Just to state the obvious conclusion:
If Ben's suggestion is correct (and André has explained *how*
that could happen) this would mean a
SEVERE BUG in package ravetools's mvfftw() function.
and it would have been (yet another) case of gaining speed by
killing correctness...
... but then ravetools is not even a CRAN package, so why
should you dare to use it for anything serious ?
... yes, being grouchy ..
> -----Message d'origine-----
> De : R-devel <r-devel-bounces using r-project.org> De la part de Ben Bolker
> Envoyé : mercredi 20 octobre 2021 03:27
> À : r-devel using r-project.org
> Objet : Re: [Rd] stats::fft produces inconsistent results
> This is a long shot, but here's a plausible scenario:
> as part of its pipeline, ravetools::mvfftw computes the mean of the
> input vector **and then centers it to a mean of zero** (intentionally or
> accidentally?)
> because variables are passed to compiled code by reference (someone
> can feel free to correct my terminology), this means that the original
> vector in R now has a mean of zero
> the first element of fft() is mean(x)*length(x), so if mean(x) has
> been forced to zero, that would explain your issue.
> I don't know about the non-reproducibility part.
> On 10/19/21 7:06 PM, Dipterix Wang wrote:
>> Dear R-devel Team,
>>
>> I'm developing a neuroscience signal pipeline package in R (https://github.com/dipterix/ravetools) and I noticed a weird issue that failed my unit test.
>>
>> Basically I was trying to use `fftw3` library to implement fast multivariate fft function in C++. When I tried to compare my results with stats::fft, the test result showed the first element of **expected** (which was produced by stats::fft) was zero, which, I am pretty sure, is wrong, and I can confirm that my function produces correct results.
>>
>> However, somehow I couldn’t reproduce this issue on my personal computer (osx, M1, R4.1.1), the error simply went away.
>>
>> The catch is my function produced consistent and correct results but stats::fft was not. This does not mean `stats::fft` has bugs. Instead, I suspect there could be some weird interactions between my code and stats::fft at C/C++ level, but I couldn’t figure it out why.
>>
>> +++ Details:
>>
>> Here’s the code I used for the test:
>>
>> https://github.com/dipterix/ravetools/blob/4dc35d64763304aff869d92dddad38a7f2b30637/tests/testthat/test-fftw.R#L33-L41
>>
>> ————————Test code————————
>> set.seed(1)
>> x <- rnorm(1000)
>> dim(x) <- c(100,10)
>> a <- ravetools:::mvfftw_r2c(x, 0)
>> c <- apply(x, 2, stats::fft)[1:51,]
>> expect_equal(a, c)
>> ————————————————————————
>>
>> Here are the tests that gave me the errors:
>>
>> The test logs on win-builder
>> https://win-builder.r-project.org/07586ios8AbL/00check.log
>>
>> Test logs on GitHub
>> https://github.com/dipterix/ravetools/runs/3944874310?check_suite_focus=true
>>
>>
>> —————————————— Failed tests ——————————————
>> -- Failure (test-fftw.R:41:3): mvfftw_r2c --------------------------------------
>> `a` (`actual`) not equal to `c` (`expected`).
>>
>> actual vs expected
>> [,1] [,2] [,3] [,4] ...
>> - actual[1, ] 10.8887367+ 0.0000000i -3.7808077+ 0.0000000i 2.967354+ 0.000000i 5.160186+ 0.000000i ...

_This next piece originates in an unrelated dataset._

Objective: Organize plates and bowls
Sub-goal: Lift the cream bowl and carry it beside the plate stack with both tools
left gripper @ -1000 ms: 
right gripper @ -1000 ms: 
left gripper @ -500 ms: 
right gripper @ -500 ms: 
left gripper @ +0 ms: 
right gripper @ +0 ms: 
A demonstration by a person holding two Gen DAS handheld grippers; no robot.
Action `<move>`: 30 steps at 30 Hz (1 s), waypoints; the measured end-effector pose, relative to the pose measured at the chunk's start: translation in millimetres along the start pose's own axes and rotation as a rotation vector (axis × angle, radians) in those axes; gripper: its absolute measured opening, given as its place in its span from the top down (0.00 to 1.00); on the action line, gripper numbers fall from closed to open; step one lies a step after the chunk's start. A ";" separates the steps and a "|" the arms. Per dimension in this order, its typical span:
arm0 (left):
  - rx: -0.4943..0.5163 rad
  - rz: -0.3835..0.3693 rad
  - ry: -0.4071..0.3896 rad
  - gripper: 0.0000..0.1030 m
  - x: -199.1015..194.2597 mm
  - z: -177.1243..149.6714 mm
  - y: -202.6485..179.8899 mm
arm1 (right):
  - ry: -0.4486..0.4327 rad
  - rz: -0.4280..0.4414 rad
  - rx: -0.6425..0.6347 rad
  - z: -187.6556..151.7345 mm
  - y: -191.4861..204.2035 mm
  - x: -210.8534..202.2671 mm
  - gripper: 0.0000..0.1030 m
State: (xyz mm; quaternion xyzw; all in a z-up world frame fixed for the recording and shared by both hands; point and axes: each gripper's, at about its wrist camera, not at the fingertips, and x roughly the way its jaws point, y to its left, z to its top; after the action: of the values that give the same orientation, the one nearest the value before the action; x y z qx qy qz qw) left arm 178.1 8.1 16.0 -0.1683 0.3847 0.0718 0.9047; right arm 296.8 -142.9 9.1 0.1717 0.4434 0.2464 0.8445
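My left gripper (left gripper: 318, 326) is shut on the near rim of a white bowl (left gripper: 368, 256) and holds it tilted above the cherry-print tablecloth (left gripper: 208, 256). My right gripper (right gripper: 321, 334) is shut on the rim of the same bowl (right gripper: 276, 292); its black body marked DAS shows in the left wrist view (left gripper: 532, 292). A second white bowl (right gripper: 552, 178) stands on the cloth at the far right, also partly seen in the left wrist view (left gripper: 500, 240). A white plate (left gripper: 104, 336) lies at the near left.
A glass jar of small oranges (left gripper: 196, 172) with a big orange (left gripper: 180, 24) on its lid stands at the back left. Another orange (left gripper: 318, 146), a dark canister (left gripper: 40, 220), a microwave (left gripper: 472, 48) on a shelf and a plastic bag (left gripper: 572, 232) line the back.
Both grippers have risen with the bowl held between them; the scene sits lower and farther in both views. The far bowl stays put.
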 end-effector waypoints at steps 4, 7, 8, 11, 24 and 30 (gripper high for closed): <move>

>> + expected[1, ] 0.0000000+ 0.0000000i -3.7808077+ 0.0000000i 2.967354+ 0.000000i 5.160186+ 0.000000i...
>>
>> ————————————————————————
>>
>> The first columns are different, `actual` is the results I produced via `ravetools:::mvfftw_r2c`, and `expected` was produced by `stats::fft`
>>
>>
>> Any help or attention is very much appreciated.
>> Thanks,
>> - Zhengjia